Actor Bela Lugosi had finished filming something called Murder by Television that summer (an intriguing movie title if there ever was one), and the Cameo Pictures Corporation was in charge of publicity. They asked him to fill out a questionnaire about himself, which included a request for information about his “Present Ambition.” His answer was: “Dude Ranch.”
Reporters picked this up and went to town. One article, in the July 21, 1935 issue of the Brooklyn Times managed to track down a few more details about Lugosi’s “ambition.”
While the second leading fiend in the United States does not find his lot an unhappy one, he would rather be a cowboy…he has no intention of retiring to a haunted castle in the mountains of his native Hungary when his days of screen acting are over. His desires are for a home on the range, preferably a dude ranch, where all the midnight shrieks, if any, will be from guests whose digestive systems have disagreed with the ranch fodder.
The article goes on to say that Lugosi planned to build his place near the ranch owned by his friend, cowboy movie star Buck Jones, who had a spread in the area around “Hangtown,” California. That’s the old name for Placerville, in the Gold Rush country. Jones even helped him plan the ranch house. Allegedly.
The whole thing sounded fishy to me. I began to investigate, and my suspicions were confirmed.
For example, Buck Jones did have a California ranch, but it was near Susanville, which is over 200 miles northeast of Placerville. Some reporters also said that “Hangtown” was abandoned, and therefore “…even in his attempt to escape the uncanny, its atmosphere follows Lugosi in the form of a Ghost Town.”
Nope. Placerville was a thriving city in 1935 (and still is).
I needed to go further with this story, so I got in touch with Lugosi’s granddaughter, Lynne Lugosi Sparks. She was very gracious, and said she would talk to her father, Bela Lugosi, Jr. about this intriguing bit of history. Within a few days I heard back from Lynne, who said, “My grandfather was an interesting person and I believe he could have thought a dude ranch was a good idea. He really loved the outdoors and especially enjoyed hiking and taking walks.”

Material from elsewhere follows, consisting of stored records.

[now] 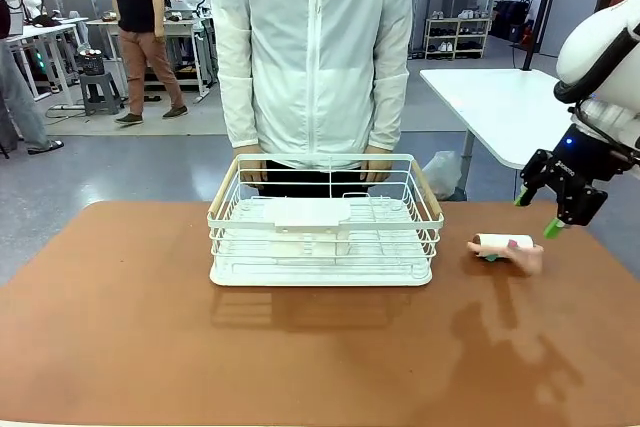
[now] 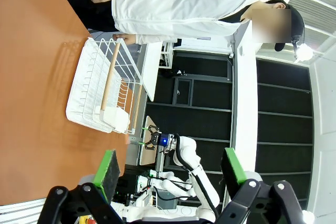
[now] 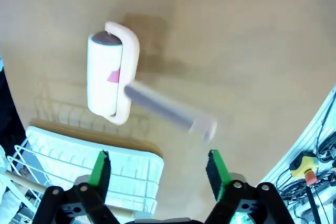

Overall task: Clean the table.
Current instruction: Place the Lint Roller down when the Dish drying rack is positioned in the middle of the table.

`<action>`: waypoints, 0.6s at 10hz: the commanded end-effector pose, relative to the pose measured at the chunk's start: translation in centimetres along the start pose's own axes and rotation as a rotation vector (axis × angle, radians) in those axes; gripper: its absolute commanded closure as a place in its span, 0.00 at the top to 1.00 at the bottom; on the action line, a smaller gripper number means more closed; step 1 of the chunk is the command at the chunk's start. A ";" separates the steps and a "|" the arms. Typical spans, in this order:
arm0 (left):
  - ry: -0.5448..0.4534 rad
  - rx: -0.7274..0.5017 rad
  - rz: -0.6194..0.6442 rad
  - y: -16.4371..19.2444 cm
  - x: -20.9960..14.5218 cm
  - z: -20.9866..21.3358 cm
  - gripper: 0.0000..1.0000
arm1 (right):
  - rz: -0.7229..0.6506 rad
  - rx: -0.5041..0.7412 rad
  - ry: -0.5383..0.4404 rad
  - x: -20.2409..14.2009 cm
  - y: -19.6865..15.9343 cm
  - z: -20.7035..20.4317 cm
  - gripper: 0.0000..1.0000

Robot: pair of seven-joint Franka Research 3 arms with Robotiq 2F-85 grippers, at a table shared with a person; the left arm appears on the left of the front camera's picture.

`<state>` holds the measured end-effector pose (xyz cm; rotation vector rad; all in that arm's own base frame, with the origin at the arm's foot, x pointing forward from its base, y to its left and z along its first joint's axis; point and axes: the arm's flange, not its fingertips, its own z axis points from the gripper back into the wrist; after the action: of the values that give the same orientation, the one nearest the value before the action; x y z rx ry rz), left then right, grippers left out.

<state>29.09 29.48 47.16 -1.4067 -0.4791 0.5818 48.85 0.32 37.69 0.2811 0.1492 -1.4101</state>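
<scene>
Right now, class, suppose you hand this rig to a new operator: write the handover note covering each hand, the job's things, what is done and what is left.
Right hand: open, holding nothing, raised just beyond the lint roller.
Left hand: open, empty, off to the table's side.
Lint roller: lying on the table near its right edge, blurred in the right wrist view.
White wire basket: at the far middle of the table, the person's hands on its far rim.
Done: cannot tell whether any cleaning has happened.
Left: probably grip the roller and go over the tabletop.

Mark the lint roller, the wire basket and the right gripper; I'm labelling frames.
lint roller (image 3: 103, 73): right wrist view, white roll.
wire basket (image 1: 325, 219): front view, front top rim.
right gripper (image 1: 537, 213): front view, between its green fingertips.
</scene>
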 end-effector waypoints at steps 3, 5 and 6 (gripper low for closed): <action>0.008 -0.017 -0.008 -0.1 0.0 0.3 1.00 | -0.014 -0.092 -0.021 -0.8 -0.3 0.5 1.00; 0.008 -0.017 -0.008 -0.1 0.0 0.3 1.00 | -0.001 -0.018 0.002 -0.8 -0.7 0.5 1.00; 0.008 -0.017 -0.008 -0.1 0.0 0.3 1.00 | -0.001 -0.018 0.002 -0.8 -0.7 0.5 1.00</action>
<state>29.09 29.48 47.16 -1.4067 -0.4790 0.5817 47.93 0.73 38.23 0.2540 0.1773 -1.4063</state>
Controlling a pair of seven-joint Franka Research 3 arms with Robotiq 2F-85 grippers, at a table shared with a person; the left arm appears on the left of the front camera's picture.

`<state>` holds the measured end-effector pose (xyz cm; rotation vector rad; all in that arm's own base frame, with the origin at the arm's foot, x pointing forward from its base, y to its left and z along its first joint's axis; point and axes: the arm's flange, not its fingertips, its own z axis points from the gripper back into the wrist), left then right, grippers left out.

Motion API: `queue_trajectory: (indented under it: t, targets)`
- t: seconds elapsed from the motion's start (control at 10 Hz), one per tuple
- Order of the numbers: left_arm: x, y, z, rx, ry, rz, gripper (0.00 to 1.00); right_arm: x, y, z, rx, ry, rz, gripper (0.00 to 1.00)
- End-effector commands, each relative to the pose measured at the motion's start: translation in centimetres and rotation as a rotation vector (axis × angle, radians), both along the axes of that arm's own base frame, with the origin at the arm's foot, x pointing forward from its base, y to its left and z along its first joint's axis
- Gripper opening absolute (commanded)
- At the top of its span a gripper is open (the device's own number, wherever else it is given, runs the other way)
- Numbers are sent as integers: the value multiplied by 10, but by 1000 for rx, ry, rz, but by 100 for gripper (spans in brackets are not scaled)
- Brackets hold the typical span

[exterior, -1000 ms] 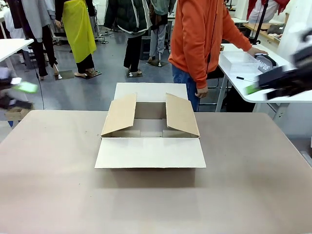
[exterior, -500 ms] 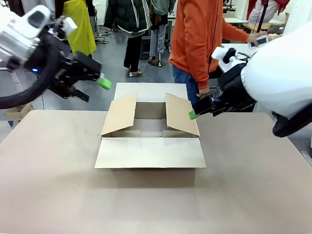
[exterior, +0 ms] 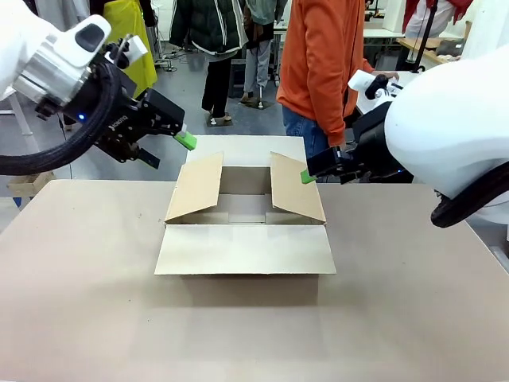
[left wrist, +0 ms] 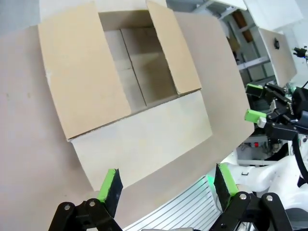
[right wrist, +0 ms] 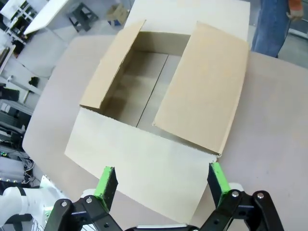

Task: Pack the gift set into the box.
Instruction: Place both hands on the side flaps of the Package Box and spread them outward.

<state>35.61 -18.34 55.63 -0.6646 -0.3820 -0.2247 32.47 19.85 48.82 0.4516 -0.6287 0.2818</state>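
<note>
Tabletop (exterior: pixel 413 318): box (exterior: pixel 245 248) was found open-flapped; left gripper (left wrist: pixel 167 183) and right gripper (right wrist: pixel 162 183) were held spread, empty (packing judged unstarted; gift set needed next).

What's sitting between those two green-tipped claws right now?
The open box, side flaps raised; front view shows left gripper and right gripper flanking it.
</note>
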Motion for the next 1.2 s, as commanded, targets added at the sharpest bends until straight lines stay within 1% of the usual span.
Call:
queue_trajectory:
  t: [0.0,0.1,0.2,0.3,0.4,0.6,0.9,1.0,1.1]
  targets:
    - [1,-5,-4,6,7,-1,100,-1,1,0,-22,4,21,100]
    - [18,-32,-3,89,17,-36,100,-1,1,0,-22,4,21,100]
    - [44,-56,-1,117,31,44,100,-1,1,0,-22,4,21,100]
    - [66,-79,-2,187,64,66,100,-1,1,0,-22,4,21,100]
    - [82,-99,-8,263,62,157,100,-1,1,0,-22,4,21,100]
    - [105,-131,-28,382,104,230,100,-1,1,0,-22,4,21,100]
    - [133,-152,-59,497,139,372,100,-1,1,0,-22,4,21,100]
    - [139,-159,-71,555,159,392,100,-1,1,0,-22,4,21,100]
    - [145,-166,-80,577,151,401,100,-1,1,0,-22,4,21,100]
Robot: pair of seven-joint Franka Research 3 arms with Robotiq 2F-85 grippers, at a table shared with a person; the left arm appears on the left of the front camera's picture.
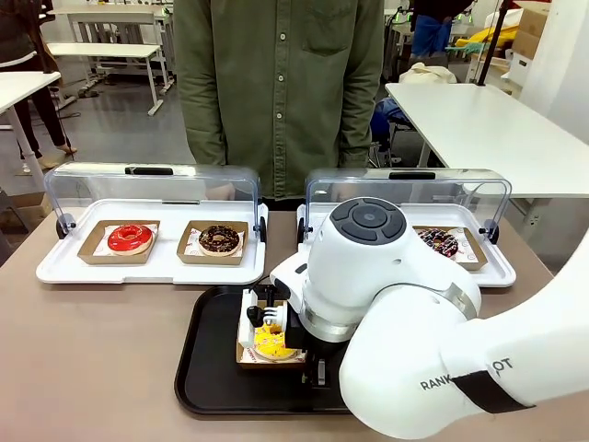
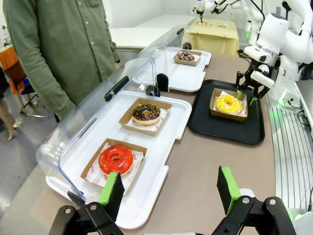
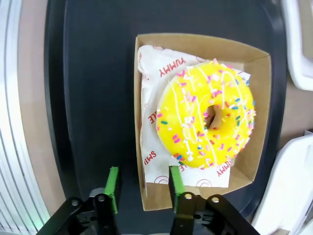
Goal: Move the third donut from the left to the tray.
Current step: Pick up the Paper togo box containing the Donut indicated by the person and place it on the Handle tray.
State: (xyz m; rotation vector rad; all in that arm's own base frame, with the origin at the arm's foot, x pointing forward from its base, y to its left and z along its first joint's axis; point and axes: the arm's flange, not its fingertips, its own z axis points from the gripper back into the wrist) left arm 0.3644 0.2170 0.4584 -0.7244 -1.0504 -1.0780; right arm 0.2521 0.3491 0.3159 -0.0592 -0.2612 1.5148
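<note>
Right gripper (image 3: 142,186) slightly open astride cardboard wall, yellow donut (image 3: 205,113) on black tray (image 3: 88,88), left gripper (image 2: 171,192) wide open, empty.

In the front view the right arm's white wrist covers most of the right gripper (image 1: 267,318) and part of the yellow donut (image 1: 272,340), the black tray (image 1: 207,368) runs under the arm, and 1 far donut (image 1: 439,242) is partly hidden.
</note>
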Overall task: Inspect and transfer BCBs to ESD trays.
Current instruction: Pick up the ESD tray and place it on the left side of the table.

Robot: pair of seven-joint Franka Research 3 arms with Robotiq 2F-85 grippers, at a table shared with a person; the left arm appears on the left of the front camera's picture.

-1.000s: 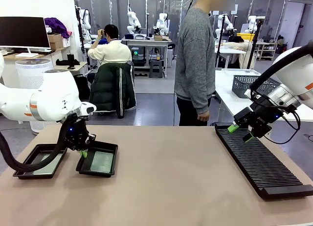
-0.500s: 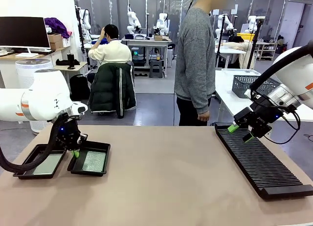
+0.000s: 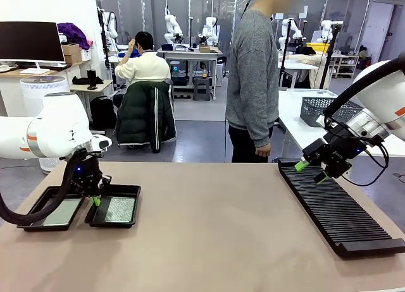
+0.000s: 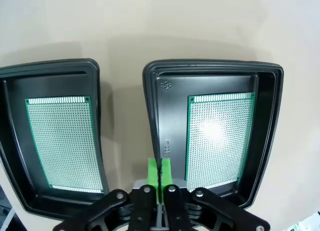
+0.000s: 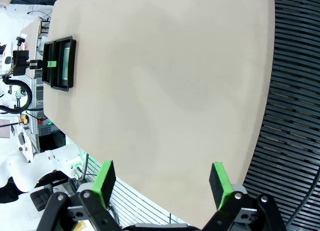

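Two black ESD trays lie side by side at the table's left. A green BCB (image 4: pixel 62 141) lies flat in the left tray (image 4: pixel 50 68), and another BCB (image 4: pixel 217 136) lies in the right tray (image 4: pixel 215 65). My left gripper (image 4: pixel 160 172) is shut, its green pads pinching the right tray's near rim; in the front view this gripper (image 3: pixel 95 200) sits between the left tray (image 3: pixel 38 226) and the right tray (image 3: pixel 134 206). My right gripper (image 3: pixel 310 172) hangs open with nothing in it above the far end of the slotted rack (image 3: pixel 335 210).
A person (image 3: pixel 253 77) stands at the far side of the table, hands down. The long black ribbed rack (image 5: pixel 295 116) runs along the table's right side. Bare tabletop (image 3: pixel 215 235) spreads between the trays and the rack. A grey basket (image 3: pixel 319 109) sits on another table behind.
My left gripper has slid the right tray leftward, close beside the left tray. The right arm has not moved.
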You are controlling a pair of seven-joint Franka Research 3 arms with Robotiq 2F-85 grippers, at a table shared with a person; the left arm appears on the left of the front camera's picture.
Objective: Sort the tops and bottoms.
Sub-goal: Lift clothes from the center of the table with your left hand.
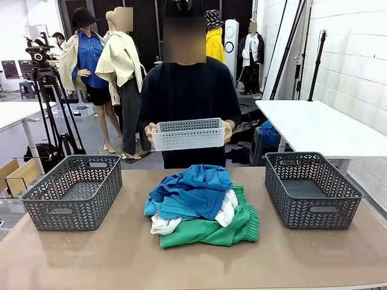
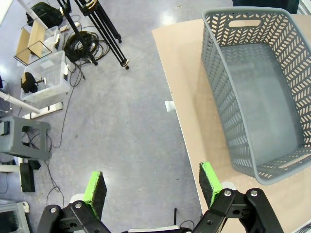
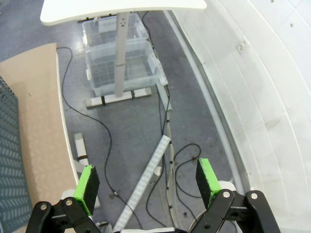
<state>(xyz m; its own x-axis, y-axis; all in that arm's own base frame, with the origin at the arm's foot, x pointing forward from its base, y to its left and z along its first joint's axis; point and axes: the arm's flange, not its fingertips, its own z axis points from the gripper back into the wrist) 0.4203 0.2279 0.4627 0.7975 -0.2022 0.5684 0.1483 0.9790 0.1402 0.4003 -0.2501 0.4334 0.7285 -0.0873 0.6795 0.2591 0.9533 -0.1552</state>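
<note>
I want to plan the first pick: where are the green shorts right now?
In the front view, the green shorts lie mid-table at the bottom of the pile, under the blue shirts, between the left basket and the right basket.

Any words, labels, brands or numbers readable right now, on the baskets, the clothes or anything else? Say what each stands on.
No text can be read.
Left basket, right basket, white basket, tops, shorts: no print, label or number shows.
</note>
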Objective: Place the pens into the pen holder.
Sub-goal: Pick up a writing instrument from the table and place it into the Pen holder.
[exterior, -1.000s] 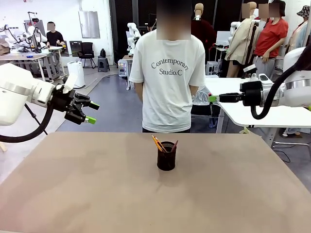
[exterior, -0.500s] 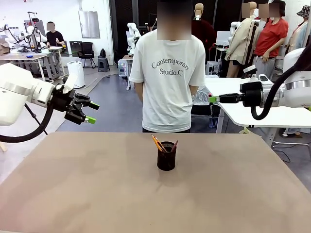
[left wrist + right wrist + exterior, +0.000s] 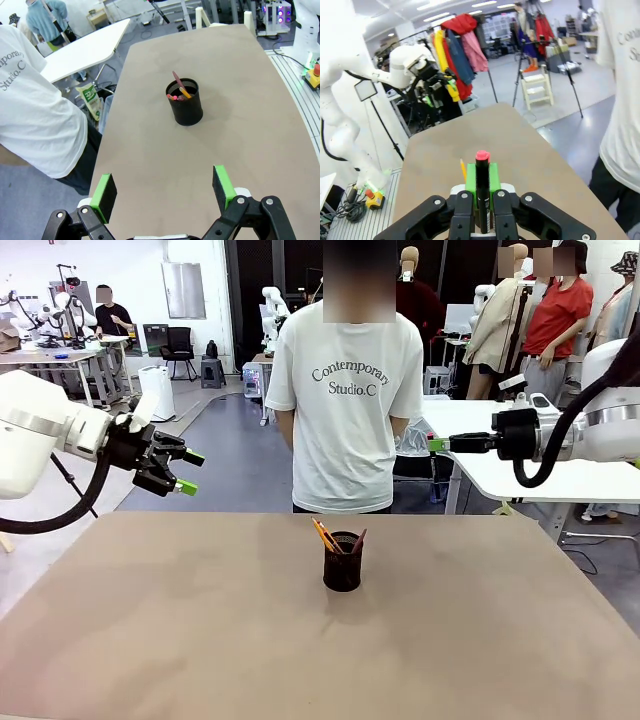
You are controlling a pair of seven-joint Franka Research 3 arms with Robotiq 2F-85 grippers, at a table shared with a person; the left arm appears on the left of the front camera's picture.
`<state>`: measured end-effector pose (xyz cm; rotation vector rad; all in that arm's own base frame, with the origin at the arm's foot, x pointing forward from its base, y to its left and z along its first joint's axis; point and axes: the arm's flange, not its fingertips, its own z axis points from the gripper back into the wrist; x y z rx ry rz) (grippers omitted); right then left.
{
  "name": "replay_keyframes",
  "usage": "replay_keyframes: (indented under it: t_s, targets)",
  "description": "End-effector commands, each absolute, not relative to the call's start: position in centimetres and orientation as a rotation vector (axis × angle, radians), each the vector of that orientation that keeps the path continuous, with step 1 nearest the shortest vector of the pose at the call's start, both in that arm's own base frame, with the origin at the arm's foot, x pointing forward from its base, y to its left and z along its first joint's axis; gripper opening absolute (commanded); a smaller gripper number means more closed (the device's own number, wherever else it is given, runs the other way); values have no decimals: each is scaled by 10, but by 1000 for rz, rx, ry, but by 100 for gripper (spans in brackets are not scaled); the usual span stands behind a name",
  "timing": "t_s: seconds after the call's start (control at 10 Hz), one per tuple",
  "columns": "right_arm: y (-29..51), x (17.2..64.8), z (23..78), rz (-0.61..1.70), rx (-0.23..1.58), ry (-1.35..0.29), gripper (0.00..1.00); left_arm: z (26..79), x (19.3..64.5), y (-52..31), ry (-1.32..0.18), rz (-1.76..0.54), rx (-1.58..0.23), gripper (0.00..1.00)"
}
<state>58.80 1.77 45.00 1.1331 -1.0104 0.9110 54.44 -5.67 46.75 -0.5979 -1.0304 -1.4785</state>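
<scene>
Workshop tables and clothing racks surround our bare brown table (image 3: pixel 150 640), with a person (image 3: pixel 345 390) at its far edge. Mid-table, the black mesh cup (image 3: pixel 342 562) holds an orange pencil (image 3: pixel 324 535) and a reddish pen (image 3: pixel 359 539). Our left gripper (image 3: pixel 186 472) hangs wide apart; our right gripper (image 3: pixel 482 186) pinches a red-tipped black pen (image 3: pixel 482 192).

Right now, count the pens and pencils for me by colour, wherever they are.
Yellow-orange pencil: 1, in the pen holder
Reddish-brown pen: 1, in the pen holder
Black pen with red tip: 1, gripped in the right claw
Total: 3
</scene>
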Motion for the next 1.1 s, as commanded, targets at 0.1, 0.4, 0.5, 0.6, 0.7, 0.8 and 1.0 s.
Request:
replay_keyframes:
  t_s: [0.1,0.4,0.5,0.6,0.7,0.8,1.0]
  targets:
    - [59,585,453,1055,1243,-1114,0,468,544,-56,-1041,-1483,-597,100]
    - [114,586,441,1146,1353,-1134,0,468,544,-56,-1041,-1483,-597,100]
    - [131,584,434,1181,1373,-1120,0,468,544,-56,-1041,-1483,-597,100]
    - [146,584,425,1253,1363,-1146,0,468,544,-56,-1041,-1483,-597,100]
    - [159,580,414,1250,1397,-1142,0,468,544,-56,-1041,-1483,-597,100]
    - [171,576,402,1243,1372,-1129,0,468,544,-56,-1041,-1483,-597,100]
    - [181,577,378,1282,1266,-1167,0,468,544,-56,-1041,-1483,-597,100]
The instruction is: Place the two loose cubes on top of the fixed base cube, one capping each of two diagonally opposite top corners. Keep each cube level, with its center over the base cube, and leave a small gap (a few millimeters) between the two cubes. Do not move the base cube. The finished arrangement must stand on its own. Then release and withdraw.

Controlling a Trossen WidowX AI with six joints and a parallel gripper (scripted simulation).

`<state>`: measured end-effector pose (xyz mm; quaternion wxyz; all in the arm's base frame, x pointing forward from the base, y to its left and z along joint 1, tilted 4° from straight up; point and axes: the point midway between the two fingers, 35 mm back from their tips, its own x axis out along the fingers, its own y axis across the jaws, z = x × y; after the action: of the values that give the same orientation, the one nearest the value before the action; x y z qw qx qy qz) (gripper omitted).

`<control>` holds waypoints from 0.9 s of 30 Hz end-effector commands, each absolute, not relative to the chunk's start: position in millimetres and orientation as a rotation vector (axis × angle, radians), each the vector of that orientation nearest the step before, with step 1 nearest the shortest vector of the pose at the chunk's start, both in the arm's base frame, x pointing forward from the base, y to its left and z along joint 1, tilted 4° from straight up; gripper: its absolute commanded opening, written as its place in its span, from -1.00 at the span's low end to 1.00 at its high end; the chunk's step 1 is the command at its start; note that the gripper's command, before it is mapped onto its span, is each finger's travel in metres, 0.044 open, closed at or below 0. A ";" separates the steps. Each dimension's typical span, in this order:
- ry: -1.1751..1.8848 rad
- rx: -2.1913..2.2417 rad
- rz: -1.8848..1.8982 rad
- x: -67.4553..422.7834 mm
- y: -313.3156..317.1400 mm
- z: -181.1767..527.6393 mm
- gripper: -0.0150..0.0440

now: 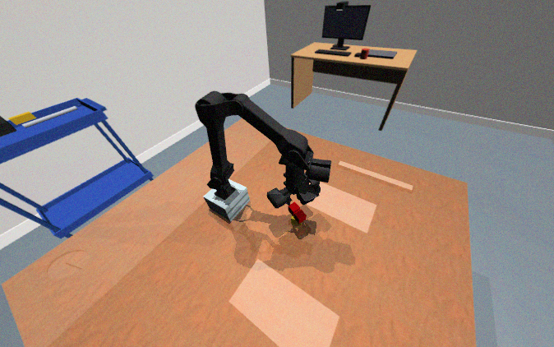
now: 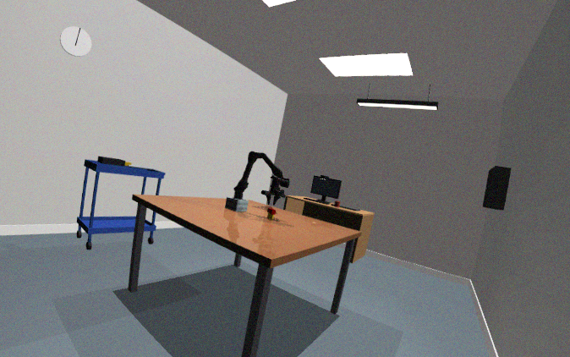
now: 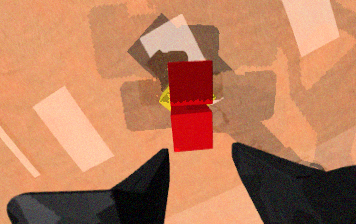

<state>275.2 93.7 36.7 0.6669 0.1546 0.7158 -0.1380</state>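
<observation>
1. Wrist view shows the black parallel-jaw gripper (image 3: 200,165) nearest the camera, its two dark fingers spread apart with bare table between them; it is open and holds nothing.
2. Just beyond the fingertips, clear of both, sits the near bright red cube (image 3: 192,129), and directly behind it the far darker red cube (image 3: 190,82). Only a thin jagged seam shows between the two, so whether they touch cannot be told.
3. Both red cubes rest on the small yellow base cube (image 3: 165,99), of which only slivers show at the left and right of the seam.
4. From the top view, the stack (image 1: 297,212) stands on the orange wooden table (image 1: 123,247), right of the arm's grey base block (image 1: 240,201), with the gripper hanging just above it.
5. Farther left stands a blue two-shelf cart (image 1: 53,123); at the far wall is a tan desk (image 1: 304,78) carrying a black monitor (image 1: 345,22).
</observation>
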 end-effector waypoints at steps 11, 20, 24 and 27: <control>1.604 0.350 -0.302 278.7 93.7 55.7 0.20; 1.605 0.350 -0.304 278.5 93.6 58.4 0.29; 1.610 0.351 -0.309 277.4 93.2 60.7 0.65; 1.614 0.351 -0.310 275.3 101.6 58.7 0.86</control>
<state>276.0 93.9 58.4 0.6674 0.1556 0.7151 -0.1377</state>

He apparently also had a great sense of humor. I think he was having fun with the PR people and filled out his questionnaire in a way that would really make them scratch their heads.
This says something about how popular dude ranches had become by the 1930s. Celebrities such as Errol Flynn and Joel McCrea claimed they planned to open ranches of their own. This never happened, though Gary Cooper had a dude ranch for a couple of years on the property where he grew up in Helena, Montana. (It didn’t last long, probably because people expected to see the movie star when they got off the train, and he was rarely if ever there.)
When Lugosi told the folks at the Cameo Pictures Corporation that he wanted to own a dude ranch, he chose something that was deeply embedded in American culture, thanks in large part to Hollywood movies. A dude ranch was also the opposite of his public persona. And he knew it.
I was already a Bela Lugosi fan before I wrote my book. Now that I know more about his character, I’m a bigger fan than ever.